Prometrium delivers micronized progesterone, the bioidentical form of the hormone produced by the corpus luteum and, during pregnancy, the placenta. It binds progesterone receptors in the uterus, breast, brain, and cardiovascular tissue, opposing estrogen-driven endometrial proliferation and supporting luteal-phase function.

Pharmacokinetics and CYP3A4 Metabolism

After an oral 200 mg dose, peak serum progesterone is reached in roughly 3 hours, with a half-life of approximately 16 to 18 hours for the parent compound. Metabolism occurs predominantly in the liver via CYP3A4 and CYP2C19, producing metabolites including 5-alpha-dihydroprogesterone and 3-alpha-hydroxy-5-alpha-pregnan-20-one (allopregnanolone) [1]. Allopregnanolone is a positive allosteric modulator of GABA-A receptors, which is why sedation is a common Prometrium side effect.

The FDA-approved prescribing information for Prometrium flags CYP3A4 inducers (such as rifampin and carbamazepine) and inhibitors (such as ketoconazole and certain HIV protease inhibitors) as agents capable of altering progesterone exposure [1]. NAC does not appear in either category.

Oral vs. Vaginal Administration

When Prometrium is used vaginally off-label for luteal support or in IVF protocols, first-pass hepatic metabolism is mostly bypassed. This matters for interaction risk because CYP3A4-based interactions are largely a concern of oral administration. Vaginal progesterone reduces systemic exposure while maximizing uterine levels, a principle the American College of Obstetricians and Gynecologists (ACOG) has addressed in its luteal-phase support guidance [2].

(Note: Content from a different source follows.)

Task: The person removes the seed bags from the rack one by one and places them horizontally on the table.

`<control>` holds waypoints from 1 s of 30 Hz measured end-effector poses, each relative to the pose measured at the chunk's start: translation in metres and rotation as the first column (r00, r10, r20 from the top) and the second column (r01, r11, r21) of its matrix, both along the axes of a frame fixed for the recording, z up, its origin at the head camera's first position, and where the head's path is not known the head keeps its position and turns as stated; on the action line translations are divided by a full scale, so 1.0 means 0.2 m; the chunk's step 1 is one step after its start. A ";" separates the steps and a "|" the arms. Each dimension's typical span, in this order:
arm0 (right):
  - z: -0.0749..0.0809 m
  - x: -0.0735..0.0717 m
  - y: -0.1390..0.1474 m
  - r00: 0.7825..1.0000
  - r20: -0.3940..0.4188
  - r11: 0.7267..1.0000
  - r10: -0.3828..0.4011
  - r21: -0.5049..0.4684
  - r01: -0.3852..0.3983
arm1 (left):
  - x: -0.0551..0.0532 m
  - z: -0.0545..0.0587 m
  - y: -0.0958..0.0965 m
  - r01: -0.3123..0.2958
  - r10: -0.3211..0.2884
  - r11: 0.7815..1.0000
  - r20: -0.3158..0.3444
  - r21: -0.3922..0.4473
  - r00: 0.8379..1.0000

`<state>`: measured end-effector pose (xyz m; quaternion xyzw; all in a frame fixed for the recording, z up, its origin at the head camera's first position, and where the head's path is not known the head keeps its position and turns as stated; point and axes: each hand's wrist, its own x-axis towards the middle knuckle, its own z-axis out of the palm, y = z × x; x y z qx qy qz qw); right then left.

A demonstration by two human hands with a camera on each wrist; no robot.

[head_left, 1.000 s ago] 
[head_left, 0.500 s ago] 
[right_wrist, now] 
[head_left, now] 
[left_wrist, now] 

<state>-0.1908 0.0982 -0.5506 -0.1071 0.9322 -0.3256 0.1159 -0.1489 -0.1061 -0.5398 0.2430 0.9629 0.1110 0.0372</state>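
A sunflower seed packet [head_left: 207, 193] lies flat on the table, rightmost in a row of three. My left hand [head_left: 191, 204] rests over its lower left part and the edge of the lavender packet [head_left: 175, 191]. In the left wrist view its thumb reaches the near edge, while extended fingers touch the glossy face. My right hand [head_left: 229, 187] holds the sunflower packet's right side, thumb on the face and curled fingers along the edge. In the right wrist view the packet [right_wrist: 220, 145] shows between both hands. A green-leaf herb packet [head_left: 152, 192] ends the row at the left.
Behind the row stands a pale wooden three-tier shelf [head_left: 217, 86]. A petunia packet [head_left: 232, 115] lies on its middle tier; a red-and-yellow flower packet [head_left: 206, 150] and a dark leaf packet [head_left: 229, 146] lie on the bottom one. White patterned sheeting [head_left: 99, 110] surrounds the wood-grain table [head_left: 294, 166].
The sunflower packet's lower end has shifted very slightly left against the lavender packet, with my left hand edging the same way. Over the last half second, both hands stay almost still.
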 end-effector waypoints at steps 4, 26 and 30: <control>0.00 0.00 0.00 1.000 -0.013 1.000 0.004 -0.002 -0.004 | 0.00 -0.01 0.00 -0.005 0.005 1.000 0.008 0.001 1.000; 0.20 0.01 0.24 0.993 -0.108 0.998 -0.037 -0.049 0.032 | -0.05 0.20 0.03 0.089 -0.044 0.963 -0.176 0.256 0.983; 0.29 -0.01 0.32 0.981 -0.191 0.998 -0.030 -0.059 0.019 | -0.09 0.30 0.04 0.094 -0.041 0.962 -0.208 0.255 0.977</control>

How NAC Works: Glutathione Precursor and More

NAC is the N-acetyl derivative of the amino acid L-cysteine. Its primary mechanism is replenishing intracellular cysteine, the rate-limiting substrate for glutathione synthesis. Glutathione is the body's most abundant endogenous antioxidant, found at 1 to 10 mM concentrations in most cells [3].

Antioxidant and Anti-Inflammatory Actions

Beyond glutathione, NAC directly scavenges reactive oxygen species (ROS) via its free thiol group. At doses of 1,200 to 1,800 mg/day, it reduces markers of systemic inflammation including interleukin-6 (IL-6) and tumor necrosis factor-alpha (TNF-alpha) [4]. This anti-inflammatory activity is likely behind its studied benefits in PCOS, where chronic low-grade inflammation drives insulin resistance and androgen excess.

Mucolytic and Acetaminophen Overdose Uses

Clinically, NAC is FDA-approved as a mucolytic (inhaled) and as the antidote for acetaminophen overdose (intravenous Acetadote) [5]. The oral supplement form used by most patients seeking reproductive or metabolic benefit is distinct from these parenteral applications in both dose and pharmacokinetics.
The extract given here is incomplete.